Character for character, write out the data below.

◆ **Material provided**:
####

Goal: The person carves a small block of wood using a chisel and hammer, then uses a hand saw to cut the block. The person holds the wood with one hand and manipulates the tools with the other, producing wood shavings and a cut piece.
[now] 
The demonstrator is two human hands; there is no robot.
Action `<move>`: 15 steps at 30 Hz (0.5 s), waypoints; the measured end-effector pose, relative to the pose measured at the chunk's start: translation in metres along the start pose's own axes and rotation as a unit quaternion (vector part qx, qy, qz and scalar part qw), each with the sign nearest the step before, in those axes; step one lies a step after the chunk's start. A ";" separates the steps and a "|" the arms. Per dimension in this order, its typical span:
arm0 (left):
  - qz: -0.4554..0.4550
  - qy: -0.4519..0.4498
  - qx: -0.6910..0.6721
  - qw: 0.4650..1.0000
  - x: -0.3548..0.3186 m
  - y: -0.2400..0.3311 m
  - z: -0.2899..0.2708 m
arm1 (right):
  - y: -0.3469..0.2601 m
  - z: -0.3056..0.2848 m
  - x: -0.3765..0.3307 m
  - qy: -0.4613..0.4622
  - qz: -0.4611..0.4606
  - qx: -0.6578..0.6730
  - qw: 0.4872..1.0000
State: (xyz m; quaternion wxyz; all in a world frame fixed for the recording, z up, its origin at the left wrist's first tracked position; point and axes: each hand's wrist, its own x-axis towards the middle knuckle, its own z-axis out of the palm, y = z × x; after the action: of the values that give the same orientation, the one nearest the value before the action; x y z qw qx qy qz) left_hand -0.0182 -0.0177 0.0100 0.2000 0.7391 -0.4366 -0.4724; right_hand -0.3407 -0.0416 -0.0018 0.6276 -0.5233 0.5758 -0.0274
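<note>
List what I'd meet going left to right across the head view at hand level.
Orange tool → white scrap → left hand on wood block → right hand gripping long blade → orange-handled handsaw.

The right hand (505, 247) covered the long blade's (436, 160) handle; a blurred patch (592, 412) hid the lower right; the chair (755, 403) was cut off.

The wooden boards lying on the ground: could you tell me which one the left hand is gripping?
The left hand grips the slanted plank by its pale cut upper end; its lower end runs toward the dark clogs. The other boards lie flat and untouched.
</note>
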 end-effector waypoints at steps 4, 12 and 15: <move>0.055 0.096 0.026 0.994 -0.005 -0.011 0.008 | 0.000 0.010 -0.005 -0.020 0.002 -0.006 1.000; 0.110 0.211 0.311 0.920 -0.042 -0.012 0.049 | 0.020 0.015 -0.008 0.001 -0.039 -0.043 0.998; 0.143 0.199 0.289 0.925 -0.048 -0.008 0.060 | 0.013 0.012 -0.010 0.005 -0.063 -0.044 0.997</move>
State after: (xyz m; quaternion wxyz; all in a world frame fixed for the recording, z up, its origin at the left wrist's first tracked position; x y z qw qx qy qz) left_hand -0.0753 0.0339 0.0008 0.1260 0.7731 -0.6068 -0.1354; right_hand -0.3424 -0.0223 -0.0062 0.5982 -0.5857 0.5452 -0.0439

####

◆ **Exercise output**:
Goal: The person carves a small block of wood using a chisel and hammer, then uses a hand saw to cut the block. The person holds the wood with one hand and manipulates the tools with the other, producing wood shavings and a cut piece.
[now] 
The demonstrator is two human hands; there is no robot.
Action `<move>`: 15 steps at 30 Hz (0.5 s), waypoints; the measured end-effector pose, relative to the pose measured at the chunk's start: translation in metres along the start pose's own axes and rotation as a unit quaternion (vector part qx, qy, qz and scalar part qw), each with the sign nearest the step before, in those axes; step one lies a step after the chunk's start. A ";" separates the steps and a "|" the arms. Per dimension in this order, its typical span:
arm0 (left):
  - qz: -0.4554..0.4550
  - qy: -0.4519..0.4498
  - qx: -0.6910..0.6721
  - qw: 0.4650..1.0000
  - x: -0.3548..0.3186 m
  - y: -0.2400..0.3311 m
  - z: -0.2899..0.2708 m
arm1 (right):
  - y: -0.3469..0.2601 m
  - z: -0.3056..0.2848 m
  - x: -0.3765..0.3307 m
  - qy: -0.4613..0.4622
  - qz: -0.4611..0.4606
  - qx: -0.6578..0.6730
  - qw: 0.4872..1.0000
State: (xyz m; quaternion wxyz; all in a world frame fixed for the recording, z up, its origin at the left wrist's first tracked position; point and axes: each hand's wrist, its own x-axis towards the middle knuckle, its own z-axis out of the palm, y = z × x; after the action: of the values that give the same orientation, the one nearest the value before the action; x y z qw qx qy qz) left_hand -0.0182 -0.0177 0.0100 0.2000 0.7391 -0.4366 -0.4724; right_hand -0.3407 -0.0416 -0.0018 0.6276 -0.5233 0.5758 -0.0274
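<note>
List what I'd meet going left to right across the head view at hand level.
Orange tool → white scrap → left hand on wood block → right hand gripping long blade → orange-handled handsaw.

The right hand (505, 247) covered the long blade's (436, 160) handle; a blurred patch (592, 412) hid the lower right; the chair (755, 403) was cut off.

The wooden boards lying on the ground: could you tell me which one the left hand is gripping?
The left hand grips the slanted plank by its pale cut upper end; its lower end runs toward the dark clogs. The other boards lie flat and untouched.
</note>
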 end-effector waypoints at steps 4, 12 and 15: <move>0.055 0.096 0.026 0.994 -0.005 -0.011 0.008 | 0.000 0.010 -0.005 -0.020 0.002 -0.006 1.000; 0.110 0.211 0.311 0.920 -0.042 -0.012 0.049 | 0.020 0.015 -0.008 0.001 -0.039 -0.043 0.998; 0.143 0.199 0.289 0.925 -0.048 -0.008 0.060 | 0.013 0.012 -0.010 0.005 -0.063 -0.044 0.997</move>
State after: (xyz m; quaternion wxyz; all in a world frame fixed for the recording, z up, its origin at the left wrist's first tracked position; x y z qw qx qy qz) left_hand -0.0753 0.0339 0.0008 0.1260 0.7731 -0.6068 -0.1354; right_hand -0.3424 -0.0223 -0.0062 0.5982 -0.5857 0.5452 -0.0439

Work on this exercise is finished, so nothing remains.